Brasil inicia reconstrução para Copa de 2030 após eliminação precoce em 2026

Seleção brasileira busca renovação e ajustes para o próximo ciclo mundial

A eliminação da Seleção Brasileira na Copa do Mundo de 2026 deixou o torcedor nacional diante do desafio de repensar o futuro da equipe rumo ao Mundial de 2030. Com a ausência do título mais uma vez, a comissão técnica e os jogadores terão que focar em renovar o elenco e corrigir as falhas evidenciadas durante a competição.

O técnico Carlo Ancelotti, que renovou contrato até a próxima Copa, terá a missão de integrar novos talentos e fortalecer setores que apresentaram fragilidades.
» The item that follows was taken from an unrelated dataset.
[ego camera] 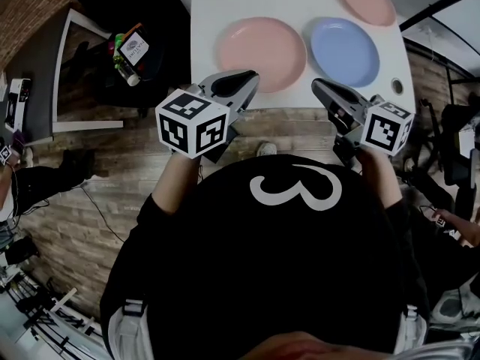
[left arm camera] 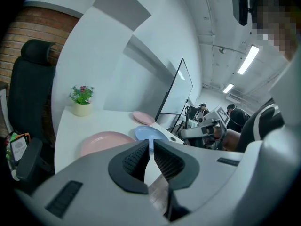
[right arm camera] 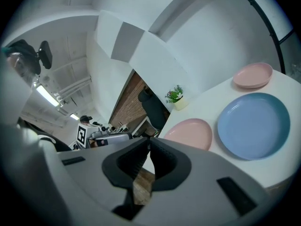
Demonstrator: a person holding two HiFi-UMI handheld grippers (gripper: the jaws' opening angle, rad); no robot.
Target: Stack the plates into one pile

No gol, Alisson e Ederson, ambos com mais de 30 anos, devem continuar como titulares, porém nomes jovens como Bento e Hugo Souza podem ganhar oportunidades para o futuro.

A defesa, especialmente as laterais, foi um dos pontos críticos no torneio. Enquanto Douglas Santos deve manter sua vaga na lateral esquerda, a direita carece de soluções, com a provável saída de Alex Sandro e a necessidade de testar novos jogadores como Kaiki, Caio Henrique, Paulo Henrique, Vanderson e Vitinho. Na zaga, Eder Militão deve retornar após recuperação de lesão, com jovens como Lucas Beraldo e Vitor Reis sendo observados para renovação.

No meio-campo, Casemiro, peça fundamental nos últimos anos, deve se despedir da Seleção em breve, abrindo espaço para atletas como Gabriel Sara, que já participou de jogos preparatórios. No ataque, a equipe deverá contar com a permanência de Vinícius Jr. e a ascensão de jovens promessas como Endrick e Rayan, enquanto nomes como Raphinha e Matheus Cunha ainda têm potencial para contribuir. Neymar, que foi referência nas últimas Copas, deve encerrar seu ciclo na equipe.

Com esses ajustes e a integração de novos jogadores, o Brasil busca retomar a força e a competitividade para a próxima edição do Mundial, mirando a conquista que não vem desde 2002.